I like the AncientFaith Initiative program going on here in Pittsburgh. It's by two Presbyterians and one Pentecostal. I think, if such a program is embraced by conservative protestant schools, then they should follow the basic format of AncientFaith Initiative.
I know of both Orthodox and Roman Catholics that like them.....and so they are doing a very good job. However, I have a feeling that if a program is implemented then it might go the way of what Dr. Ligon Duncan tried to do in the video.
But yes, there seems to be a growing interest by younger protestants in the more moderate to conservative evangelical institutions of higher learning.
Infact, this is where this Orthodox parish came from:
AllSaints
It was started by a handful of evangelicals at Wheaton College in a dorm as a Biblestudy group that was also into the church fathers.....I forgot the details....but eventually it turned into an Orthodox parish.
I forgot the details in how that happened as well. But they are a very missionary minded group, and they were also the main ones behind the launching of Ancientfaith Radio.
The details of which I forgot.....sorry.
Catz206
"A sense of belonging is very important in a church and I am glad you found that community."
Thank you,
Do you and your friends at school ever gather as a group to talk about church-history.....etc together?

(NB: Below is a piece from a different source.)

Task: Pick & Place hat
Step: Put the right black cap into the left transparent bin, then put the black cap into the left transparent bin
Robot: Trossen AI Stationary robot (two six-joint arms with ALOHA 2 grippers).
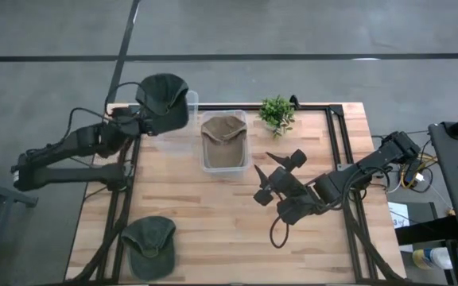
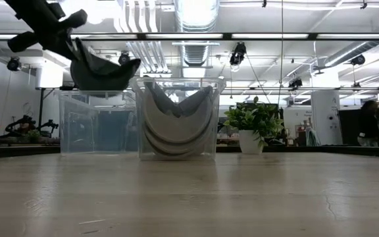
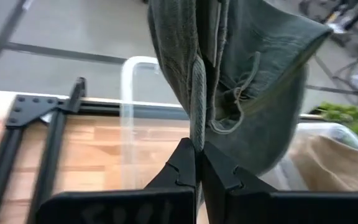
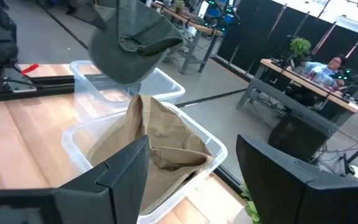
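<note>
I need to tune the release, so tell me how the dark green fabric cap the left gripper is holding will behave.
The dark green fabric cap is probably floppy: it hangs in folds from the shut left gripper. It seems light, since a pinch on one edge holds it. Released above the empty clear plastic bin, it would likely crumple rather than land upright.

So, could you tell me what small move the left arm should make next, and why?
Probably lower it: the left pincer is shut on the dark green hat, which hangs above the empty clear bin; the tan hat already fills the neighbouring bin.
</note>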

Or is it more informal? You are truly blessed to actually have friends in a university setting that share those interests.

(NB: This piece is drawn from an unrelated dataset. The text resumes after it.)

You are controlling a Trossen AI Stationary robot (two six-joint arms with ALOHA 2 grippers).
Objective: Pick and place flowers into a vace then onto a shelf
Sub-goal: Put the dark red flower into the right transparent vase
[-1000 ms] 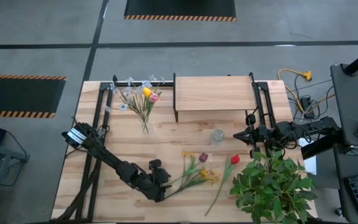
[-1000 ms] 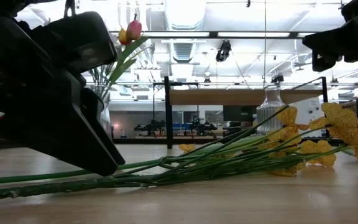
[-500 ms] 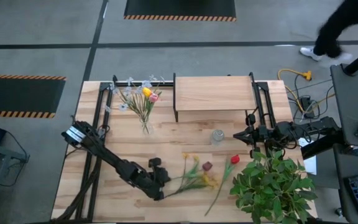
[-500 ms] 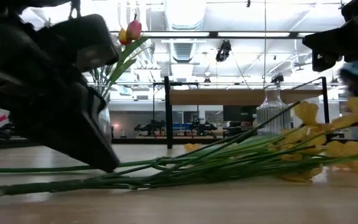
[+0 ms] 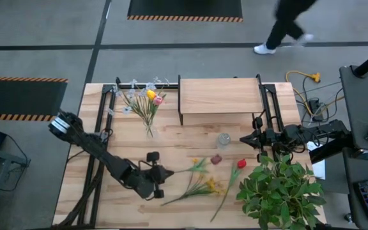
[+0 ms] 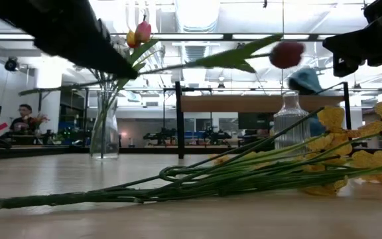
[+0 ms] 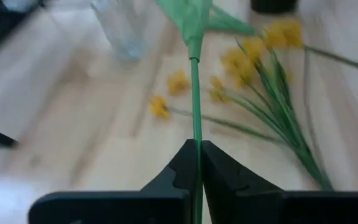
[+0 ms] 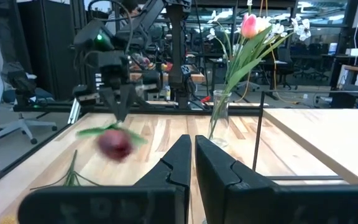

Do any of you have to watch what you say when in front of your teachers and other staff?
Jnorm888,
I poked around the Ancient Faith Initiative website, but there's a lot there.
What do you see as the major difference between what AFI is doing what you think Dr. Duncan was doing? What is so different about their approaches? I already tried to explain that Dr. Duncan was not at all guilty of attempting to "white wash" church history by making it seem as though all of the Fathers were Protestants. Is that what you think he was doing? If not, then what do you object to, and what does AFI do differently?
David N,
"I poked around the Ancient Faith Initiative website, but there's a lot there. What do you see as the major difference between what AFI is doing what you think Dr. Duncan was doing? What is so different about their approaches?"

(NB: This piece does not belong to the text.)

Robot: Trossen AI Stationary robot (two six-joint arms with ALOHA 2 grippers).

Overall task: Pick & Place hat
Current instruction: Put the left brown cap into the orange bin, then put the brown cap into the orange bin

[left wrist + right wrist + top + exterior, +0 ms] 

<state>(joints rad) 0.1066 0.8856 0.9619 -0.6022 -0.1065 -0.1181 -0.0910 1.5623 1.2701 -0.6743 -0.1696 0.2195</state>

I know one of the Presbyterian guys, and I sat in one of their classes, and what they do is go through a whole book or set of writings by a father or set of fathers, and you have to write a set of papers about what they believed, how they saw things, and their contexts. It was more academic in that you read them for them, and not from a more apologetic approach like what a Webster, and King would do.
An apologetics approach is what I saw in the video by Dr. Duncan. I also saw something similar once by Dr. Oden in regards to a different issue as well, and so he is not alone in this.
I guess it's only natural to want to read one's unique precise sectarian theology back into the fathers, non-fathers/witnesses, heretics, and schismatics. It is also natural to cherry pick what certain fathers believed on issues to support what a group today does.
I see that being done by Churches of Christ, now Anabaptists too.....thanks to David Bercot. And I see this among a number of other groups as well. There is nothing wrong with cherry picking for it is something we all do. It's just more unnatural when certain groups do it for most of what they believed would probably still be at odds with most of what a modern North American group today believes.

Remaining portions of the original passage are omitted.